Write out exactly the lines of the entries below from the one holding "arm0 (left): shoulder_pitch" to the one holding "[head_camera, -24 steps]", inclusive, and leave out all other lines.

**Given records**
▬▬▬
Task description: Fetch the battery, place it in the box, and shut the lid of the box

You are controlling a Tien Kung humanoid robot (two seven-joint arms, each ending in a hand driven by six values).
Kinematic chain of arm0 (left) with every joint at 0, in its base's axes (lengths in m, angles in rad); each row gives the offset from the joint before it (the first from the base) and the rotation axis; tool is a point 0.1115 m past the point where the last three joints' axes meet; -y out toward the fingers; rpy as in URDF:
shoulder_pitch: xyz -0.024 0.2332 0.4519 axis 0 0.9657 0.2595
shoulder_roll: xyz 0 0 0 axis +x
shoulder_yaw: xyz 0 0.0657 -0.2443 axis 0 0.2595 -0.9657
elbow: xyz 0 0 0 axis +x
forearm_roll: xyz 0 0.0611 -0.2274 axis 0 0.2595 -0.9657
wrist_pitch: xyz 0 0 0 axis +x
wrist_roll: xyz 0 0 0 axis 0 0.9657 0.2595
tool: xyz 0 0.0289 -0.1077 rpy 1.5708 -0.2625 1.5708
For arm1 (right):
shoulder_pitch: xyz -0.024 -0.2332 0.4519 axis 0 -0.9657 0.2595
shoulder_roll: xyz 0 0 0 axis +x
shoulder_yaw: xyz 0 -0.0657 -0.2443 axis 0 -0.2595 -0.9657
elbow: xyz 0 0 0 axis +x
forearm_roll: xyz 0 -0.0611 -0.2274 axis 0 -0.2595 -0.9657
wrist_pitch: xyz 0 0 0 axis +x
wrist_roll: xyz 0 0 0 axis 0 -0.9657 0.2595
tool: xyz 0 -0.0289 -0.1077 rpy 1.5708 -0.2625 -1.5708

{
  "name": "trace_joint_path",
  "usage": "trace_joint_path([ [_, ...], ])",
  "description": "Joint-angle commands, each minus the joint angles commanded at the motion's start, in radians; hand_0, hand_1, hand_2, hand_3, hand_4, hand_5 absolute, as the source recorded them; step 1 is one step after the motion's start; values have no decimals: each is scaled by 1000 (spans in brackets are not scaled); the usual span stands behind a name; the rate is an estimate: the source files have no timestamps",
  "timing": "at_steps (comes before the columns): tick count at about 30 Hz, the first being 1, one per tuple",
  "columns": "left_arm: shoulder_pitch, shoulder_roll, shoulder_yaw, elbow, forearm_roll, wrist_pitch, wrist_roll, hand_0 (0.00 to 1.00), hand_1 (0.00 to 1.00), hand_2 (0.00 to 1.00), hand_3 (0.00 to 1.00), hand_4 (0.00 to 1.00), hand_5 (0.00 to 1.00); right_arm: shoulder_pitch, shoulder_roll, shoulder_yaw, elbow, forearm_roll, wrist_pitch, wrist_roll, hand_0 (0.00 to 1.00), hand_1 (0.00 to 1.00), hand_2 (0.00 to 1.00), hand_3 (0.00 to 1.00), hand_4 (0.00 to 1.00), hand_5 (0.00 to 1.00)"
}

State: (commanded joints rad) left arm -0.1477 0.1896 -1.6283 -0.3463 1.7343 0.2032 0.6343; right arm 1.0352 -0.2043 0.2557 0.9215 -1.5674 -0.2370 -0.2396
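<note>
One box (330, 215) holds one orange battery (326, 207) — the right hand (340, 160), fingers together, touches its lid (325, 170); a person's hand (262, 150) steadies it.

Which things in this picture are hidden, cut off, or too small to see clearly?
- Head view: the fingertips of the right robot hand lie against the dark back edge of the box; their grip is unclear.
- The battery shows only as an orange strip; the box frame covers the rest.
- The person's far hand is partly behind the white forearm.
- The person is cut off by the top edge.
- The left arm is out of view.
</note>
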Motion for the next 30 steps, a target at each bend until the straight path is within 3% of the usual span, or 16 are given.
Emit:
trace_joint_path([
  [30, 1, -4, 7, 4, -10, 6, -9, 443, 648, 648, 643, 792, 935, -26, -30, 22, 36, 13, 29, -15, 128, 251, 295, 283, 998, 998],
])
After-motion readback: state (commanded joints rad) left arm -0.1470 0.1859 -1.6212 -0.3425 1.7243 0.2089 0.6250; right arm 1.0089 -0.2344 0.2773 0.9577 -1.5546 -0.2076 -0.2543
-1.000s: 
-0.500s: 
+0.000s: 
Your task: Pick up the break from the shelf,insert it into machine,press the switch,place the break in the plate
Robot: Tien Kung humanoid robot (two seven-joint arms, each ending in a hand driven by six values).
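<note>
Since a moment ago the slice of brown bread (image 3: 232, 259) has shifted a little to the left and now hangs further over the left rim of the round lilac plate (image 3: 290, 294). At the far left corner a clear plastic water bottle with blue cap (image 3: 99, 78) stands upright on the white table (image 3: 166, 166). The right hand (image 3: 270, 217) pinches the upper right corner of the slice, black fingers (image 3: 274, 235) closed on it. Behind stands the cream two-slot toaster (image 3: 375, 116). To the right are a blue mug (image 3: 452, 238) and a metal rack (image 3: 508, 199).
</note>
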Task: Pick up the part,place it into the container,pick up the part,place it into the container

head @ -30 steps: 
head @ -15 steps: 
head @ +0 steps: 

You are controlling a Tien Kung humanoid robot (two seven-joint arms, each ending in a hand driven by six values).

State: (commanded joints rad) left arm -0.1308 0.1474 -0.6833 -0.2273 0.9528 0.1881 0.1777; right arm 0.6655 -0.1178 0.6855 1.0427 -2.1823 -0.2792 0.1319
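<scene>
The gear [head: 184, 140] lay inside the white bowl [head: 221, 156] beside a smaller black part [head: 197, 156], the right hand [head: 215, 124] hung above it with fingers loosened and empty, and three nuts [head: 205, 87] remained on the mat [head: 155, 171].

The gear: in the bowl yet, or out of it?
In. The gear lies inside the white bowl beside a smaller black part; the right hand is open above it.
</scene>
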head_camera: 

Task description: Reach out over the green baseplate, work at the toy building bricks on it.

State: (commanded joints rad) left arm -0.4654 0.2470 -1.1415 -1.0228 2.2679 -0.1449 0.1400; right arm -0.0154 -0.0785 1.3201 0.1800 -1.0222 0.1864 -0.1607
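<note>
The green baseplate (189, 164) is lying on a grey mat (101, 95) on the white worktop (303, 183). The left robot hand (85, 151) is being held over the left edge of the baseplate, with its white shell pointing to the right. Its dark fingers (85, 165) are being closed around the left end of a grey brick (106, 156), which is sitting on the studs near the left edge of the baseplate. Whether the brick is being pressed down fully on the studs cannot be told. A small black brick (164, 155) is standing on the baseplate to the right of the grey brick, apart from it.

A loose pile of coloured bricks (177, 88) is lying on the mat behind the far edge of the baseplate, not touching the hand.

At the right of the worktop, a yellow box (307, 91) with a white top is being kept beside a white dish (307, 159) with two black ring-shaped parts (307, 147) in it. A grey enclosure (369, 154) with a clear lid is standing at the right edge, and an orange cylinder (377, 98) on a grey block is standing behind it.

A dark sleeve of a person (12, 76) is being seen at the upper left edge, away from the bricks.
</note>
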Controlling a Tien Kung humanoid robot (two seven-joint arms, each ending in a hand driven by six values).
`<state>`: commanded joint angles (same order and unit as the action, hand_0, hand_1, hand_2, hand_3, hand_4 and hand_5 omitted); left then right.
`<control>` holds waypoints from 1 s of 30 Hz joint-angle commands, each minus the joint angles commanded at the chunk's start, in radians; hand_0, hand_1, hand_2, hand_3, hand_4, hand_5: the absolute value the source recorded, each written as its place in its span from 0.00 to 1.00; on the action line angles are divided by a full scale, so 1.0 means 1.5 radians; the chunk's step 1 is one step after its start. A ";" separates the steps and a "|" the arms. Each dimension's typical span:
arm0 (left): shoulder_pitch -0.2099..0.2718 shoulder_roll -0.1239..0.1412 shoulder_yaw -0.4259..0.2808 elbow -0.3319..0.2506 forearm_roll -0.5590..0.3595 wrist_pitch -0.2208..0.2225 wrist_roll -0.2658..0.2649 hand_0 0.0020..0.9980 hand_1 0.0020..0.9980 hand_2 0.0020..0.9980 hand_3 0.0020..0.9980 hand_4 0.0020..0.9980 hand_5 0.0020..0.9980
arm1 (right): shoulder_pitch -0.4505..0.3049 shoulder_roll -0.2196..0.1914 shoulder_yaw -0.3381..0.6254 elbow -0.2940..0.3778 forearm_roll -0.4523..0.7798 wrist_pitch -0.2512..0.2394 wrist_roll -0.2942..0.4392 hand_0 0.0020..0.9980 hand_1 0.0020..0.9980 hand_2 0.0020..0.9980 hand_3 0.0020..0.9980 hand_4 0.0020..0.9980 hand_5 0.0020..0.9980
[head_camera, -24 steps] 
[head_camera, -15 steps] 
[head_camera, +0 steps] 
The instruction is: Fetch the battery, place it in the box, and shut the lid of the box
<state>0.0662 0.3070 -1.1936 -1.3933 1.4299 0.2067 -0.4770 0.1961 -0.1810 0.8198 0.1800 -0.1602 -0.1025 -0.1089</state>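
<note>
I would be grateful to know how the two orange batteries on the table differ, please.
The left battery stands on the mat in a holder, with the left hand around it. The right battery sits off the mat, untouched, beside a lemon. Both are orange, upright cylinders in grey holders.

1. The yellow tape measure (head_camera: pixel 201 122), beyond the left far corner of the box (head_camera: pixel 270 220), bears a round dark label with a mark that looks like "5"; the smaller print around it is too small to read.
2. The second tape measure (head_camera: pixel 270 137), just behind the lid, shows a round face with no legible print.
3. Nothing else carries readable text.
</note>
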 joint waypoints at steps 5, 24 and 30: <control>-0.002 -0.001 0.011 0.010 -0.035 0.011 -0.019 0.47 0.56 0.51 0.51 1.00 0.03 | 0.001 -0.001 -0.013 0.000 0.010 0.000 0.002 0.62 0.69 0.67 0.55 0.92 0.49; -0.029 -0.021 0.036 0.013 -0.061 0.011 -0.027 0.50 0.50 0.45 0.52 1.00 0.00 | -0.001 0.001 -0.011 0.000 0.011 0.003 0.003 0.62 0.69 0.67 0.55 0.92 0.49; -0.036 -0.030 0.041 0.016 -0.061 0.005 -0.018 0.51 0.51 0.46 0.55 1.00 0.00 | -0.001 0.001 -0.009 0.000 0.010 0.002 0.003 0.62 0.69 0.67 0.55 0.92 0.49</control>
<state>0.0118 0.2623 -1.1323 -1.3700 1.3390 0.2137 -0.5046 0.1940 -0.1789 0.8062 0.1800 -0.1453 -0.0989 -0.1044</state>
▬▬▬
**Finished task**
arm0 (left): shoulder_pitch -0.2099..0.2718 shoulder_roll -0.1239..0.1412 shoulder_yaw -0.4259..0.2808 elbow -0.3319..0.2506 forearm_roll -0.5590..0.3595 wrist_pitch -0.2208..0.2225 wrist_roll -0.2658..0.2649 hand_0 0.0020..0.9980 hand_1 0.0020..0.9980 hand_2 0.0020..0.9980 hand_3 0.0020..0.9980 hand_4 0.0020..0.9980 hand_5 0.0020..0.9980
arm1 (right): shoulder_pitch -0.4505..0.3049 shoulder_roll -0.2196..0.1914 shoulder_yaw -0.3381..0.6254 elbow -0.2940..0.3778 forearm_roll -0.4523..0.7798 wrist_pitch -0.2512..0.2394 wrist_roll -0.2942..0.4392 hand_0 0.0020..0.9980 hand_1 0.0020..0.9980 hand_2 0.0020..0.9980 hand_3 0.0020..0.9980 hand_4 0.0020..0.9980 hand_5 0.0020..0.9980
[head_camera, -24 steps] 

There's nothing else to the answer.